Daily Mail in a leader: "Like three harpies from Hell, they have been traipsing around TV studios and the party conferences denouncing media intrusion. Max Mosley (filmed being whipped until he bled in a sado-masochistic orgy with five German-uniformed prostitutes), Steve Coogan (exposed for having cocaine-fuelled sex with lap dancers) and Hugh Grant (caught by police in a sex act with a prostitute, and father of a child from a short-lived casual affair) are having a field day."
The Sun on Harriet Harman at the Labour Party conference: "SNOOTY Harriet Harman mocked Page 3 girls yesterday — by portraying them as dumb blondes. Labour’s deputy leader put on a squeaky voice to describe herself as “Hattie, 62, from Camberwell...and here’s today’s news in briefs” in her closing speech to the party conference. The remarks were a clear dig at the gorgeous girls who brighten up Britain’s favourite paper."
Daily Mail's Stephen Wright on his blog: "Because of the fall-out of the phone-hacking scandal, these are difficult days for police/media relations. Sadly, Scotland Yard’s answer has been to discourage one-to-one contact between reporters and police officers/staff, to say as little as possible about running cases, and to order leak inquiries into the most innocuous of stories. A climate of fear remains which is not good for anyone, particularly the Met. How refreshing it was to see officers in Dyfed-Powys wanting to engage with the media, making it clear they respected the role of journalists sent to report on the abduction of April."
Richard Ingrams in his just published collection Quips and Quotes. A Journalist's Commonplace Book : "I first experienced the excitement of seeing my words in print when I was about 16 and editor of the Shrewsbury school magazine, the Salopian - and I am ashamed to say that I still get a kick out of it now I am in my seventies."

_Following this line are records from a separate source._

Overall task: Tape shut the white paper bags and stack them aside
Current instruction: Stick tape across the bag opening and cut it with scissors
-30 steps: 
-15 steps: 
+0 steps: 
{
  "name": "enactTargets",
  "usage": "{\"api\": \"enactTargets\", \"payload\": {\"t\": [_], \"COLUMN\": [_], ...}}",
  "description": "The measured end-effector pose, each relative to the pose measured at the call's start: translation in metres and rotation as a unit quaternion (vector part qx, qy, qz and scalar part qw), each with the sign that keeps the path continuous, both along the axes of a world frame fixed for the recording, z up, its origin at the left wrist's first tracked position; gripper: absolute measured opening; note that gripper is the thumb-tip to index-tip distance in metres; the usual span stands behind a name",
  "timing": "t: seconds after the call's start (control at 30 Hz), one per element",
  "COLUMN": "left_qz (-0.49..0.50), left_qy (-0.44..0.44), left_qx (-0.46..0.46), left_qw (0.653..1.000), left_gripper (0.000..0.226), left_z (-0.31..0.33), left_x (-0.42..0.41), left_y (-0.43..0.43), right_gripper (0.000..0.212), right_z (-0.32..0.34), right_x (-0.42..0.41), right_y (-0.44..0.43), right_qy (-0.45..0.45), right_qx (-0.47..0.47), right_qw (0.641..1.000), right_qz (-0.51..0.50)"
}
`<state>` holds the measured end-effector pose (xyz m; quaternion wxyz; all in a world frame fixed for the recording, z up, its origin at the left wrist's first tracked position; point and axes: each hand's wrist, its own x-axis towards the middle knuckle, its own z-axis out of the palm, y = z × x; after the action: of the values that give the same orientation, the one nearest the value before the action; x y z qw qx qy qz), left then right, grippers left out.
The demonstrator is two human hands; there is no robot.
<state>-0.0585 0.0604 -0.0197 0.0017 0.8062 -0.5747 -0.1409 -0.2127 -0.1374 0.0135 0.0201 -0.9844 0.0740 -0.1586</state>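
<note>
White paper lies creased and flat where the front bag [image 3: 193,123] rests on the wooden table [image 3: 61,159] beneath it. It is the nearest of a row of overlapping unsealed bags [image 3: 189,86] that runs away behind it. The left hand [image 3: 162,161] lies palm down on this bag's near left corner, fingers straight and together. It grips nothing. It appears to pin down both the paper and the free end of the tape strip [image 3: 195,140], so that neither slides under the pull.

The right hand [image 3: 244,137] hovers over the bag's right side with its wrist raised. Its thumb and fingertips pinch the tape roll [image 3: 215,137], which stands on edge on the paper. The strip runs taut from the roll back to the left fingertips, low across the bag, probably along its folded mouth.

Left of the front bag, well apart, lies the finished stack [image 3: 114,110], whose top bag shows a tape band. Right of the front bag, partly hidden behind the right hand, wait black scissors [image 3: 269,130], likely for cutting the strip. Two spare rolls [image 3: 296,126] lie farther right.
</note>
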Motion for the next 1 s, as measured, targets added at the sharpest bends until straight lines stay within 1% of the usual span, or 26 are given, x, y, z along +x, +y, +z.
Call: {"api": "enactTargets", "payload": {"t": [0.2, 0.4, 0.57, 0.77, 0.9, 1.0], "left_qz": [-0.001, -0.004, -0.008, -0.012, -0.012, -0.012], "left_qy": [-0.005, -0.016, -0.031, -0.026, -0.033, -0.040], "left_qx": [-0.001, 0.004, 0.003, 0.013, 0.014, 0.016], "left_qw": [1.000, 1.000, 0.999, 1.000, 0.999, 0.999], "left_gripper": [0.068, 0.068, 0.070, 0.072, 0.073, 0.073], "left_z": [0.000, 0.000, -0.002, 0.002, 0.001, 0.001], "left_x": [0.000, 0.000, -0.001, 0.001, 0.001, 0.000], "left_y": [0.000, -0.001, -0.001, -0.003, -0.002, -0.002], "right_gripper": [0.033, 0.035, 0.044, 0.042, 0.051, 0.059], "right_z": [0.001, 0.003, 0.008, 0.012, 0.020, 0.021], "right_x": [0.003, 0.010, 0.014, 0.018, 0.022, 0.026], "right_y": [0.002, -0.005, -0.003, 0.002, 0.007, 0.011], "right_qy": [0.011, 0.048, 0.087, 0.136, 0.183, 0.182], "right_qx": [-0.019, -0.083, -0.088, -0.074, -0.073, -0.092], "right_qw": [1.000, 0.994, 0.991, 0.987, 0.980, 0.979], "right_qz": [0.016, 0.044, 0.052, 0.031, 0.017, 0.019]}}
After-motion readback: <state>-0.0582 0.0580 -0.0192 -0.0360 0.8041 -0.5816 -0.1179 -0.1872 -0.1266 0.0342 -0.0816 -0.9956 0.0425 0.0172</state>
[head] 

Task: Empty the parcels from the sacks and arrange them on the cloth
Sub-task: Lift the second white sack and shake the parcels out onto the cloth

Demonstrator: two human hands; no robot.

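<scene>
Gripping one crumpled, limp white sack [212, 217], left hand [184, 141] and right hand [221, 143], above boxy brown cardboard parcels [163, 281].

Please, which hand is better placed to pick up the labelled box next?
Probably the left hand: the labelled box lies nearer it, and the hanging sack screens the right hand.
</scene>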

Michael Wolff on the Financial Times on Comment is Free: "Why do rich men love the FT? Perhaps because its salmon color so distinctly identifies men of common interests and aspirations; or because its Britishness suggests a further class consciousness and, too, because among all business publications, it really is the liveliest read. At any rate, they like it so much that even though it is a newspaper – as doomed as any other – there is an intense competition among the super rich to own it."
Max Hastings in the Daily Mail: "If the day ever comes that Boris Johnson becomes tenant of Downing Street, I shall be among those packing my bags for a new life in Buenos Aires or suchlike, because it means that Britain has abandoned its last pretensions to be a serious country."!
Lynn Barber reviewing Mick Jagger by Philip Norman in the Sunday Times [£]: "Incidentally, Norman claims Jagger is hoping to make a film about Rupert Murdoch with himself as Murdoch. Wow, thrice wow, if it happens! But I wouldn’t hold your breath."